Task requirements.
Nothing but a number is expected: the count of lines in the data below that include "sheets".

--- Task material Enclosed Below ---

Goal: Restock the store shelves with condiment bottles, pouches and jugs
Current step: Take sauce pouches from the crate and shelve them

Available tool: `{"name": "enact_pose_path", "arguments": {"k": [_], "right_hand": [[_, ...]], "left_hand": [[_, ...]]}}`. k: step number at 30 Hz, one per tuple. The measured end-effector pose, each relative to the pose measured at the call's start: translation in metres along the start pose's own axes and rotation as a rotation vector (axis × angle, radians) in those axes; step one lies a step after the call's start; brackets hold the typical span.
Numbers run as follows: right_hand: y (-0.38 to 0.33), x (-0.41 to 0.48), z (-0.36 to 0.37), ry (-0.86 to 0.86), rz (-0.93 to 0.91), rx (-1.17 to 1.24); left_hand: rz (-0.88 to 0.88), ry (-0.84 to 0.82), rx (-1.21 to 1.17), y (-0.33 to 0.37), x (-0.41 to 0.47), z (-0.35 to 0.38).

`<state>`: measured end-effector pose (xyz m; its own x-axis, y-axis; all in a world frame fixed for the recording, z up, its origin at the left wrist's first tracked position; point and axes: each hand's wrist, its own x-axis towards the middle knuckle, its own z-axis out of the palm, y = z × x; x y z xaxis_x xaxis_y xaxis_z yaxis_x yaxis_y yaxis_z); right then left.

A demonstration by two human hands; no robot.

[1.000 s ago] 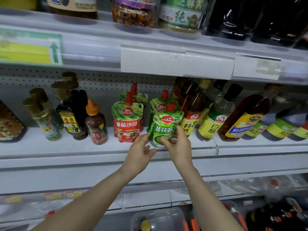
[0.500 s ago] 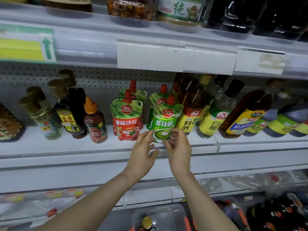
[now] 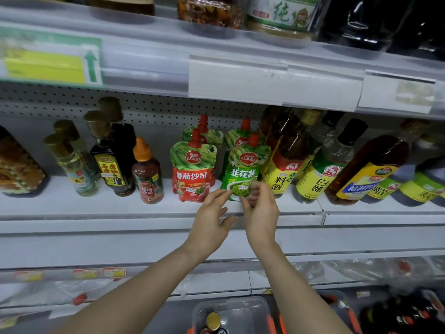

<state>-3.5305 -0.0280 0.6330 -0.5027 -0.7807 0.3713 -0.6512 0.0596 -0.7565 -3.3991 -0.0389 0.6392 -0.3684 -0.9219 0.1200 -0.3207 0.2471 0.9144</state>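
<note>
A green spouted pouch [image 3: 243, 172] with a red cap stands upright on the white middle shelf [image 3: 96, 208], in front of another green pouch. My left hand [image 3: 209, 220] touches its lower left corner with nearly straight fingers. Curled fingers of my right hand [image 3: 260, 213] pinch its lower right corner. A red tomato-sauce pouch [image 3: 192, 174] stands just left of it, with more pouches behind.
Yellow-labelled cooking-wine [image 3: 284, 169] and vinegar bottles [image 3: 320, 177] crowd the pouch's right side. An orange-capped sauce bottle [image 3: 148, 174] and dark bottles [image 3: 113, 162] stand to the left. The upper shelf edge [image 3: 236, 78] overhangs. A clear bin [image 3: 231, 312] sits below.
The green pouch went from tilted and lifted to standing upright on the shelf. Both hands slid down to its bottom corners.
</note>
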Motion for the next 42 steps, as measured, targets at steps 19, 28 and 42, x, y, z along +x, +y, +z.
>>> {"name": "enact_pose_path", "arguments": {"k": [19, 28, 42], "right_hand": [[-0.06, -0.009, 0.044, -0.31, -0.039, 0.043], [-0.057, -0.007, 0.039, -0.243, -0.029, 0.024], [-0.068, -0.025, 0.029, -0.244, -0.018, -0.04]], "left_hand": [[-0.17, 0.281, -0.007, -0.034, -0.015, -0.048], [-0.155, 0.251, -0.04, -0.034, -0.011, -0.04], [-0.148, 0.221, -0.071, -0.023, -0.02, -0.05]]}}
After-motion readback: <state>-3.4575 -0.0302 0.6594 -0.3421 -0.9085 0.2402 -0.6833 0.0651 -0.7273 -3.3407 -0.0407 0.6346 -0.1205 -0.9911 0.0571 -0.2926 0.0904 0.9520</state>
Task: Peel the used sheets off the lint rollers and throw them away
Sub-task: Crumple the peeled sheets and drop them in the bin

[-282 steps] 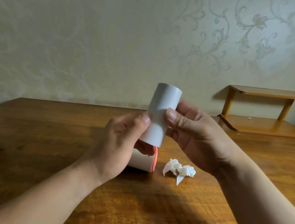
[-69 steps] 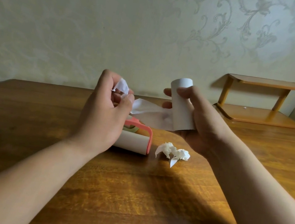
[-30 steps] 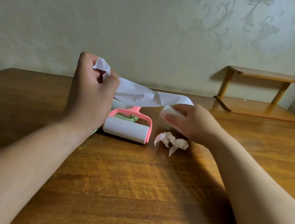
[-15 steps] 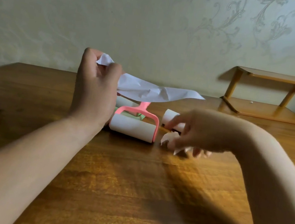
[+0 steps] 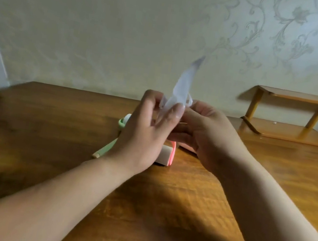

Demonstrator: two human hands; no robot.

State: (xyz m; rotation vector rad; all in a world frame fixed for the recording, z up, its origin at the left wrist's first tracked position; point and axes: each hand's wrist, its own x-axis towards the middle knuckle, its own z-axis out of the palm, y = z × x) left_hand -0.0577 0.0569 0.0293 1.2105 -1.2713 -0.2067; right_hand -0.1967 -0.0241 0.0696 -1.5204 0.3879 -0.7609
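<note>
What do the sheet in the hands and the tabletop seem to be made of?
The sheet looks like thin white paper, semi-translucent and creased, though blurred. The tabletop looks like wood or veneer with glossy varnish: grain and reflections show.

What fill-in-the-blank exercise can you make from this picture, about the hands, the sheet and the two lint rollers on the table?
1. The peeled sheet, held by the left hand and the right hand, points ____.
2. The nearer lint roller has a ____ frame.
3. The farther lint roller has a ____ handle.
4. The wooden shelf stands at the ____ end of the table.

Missing words: upward; pink; green; right.
</note>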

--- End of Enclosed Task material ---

Result below.
2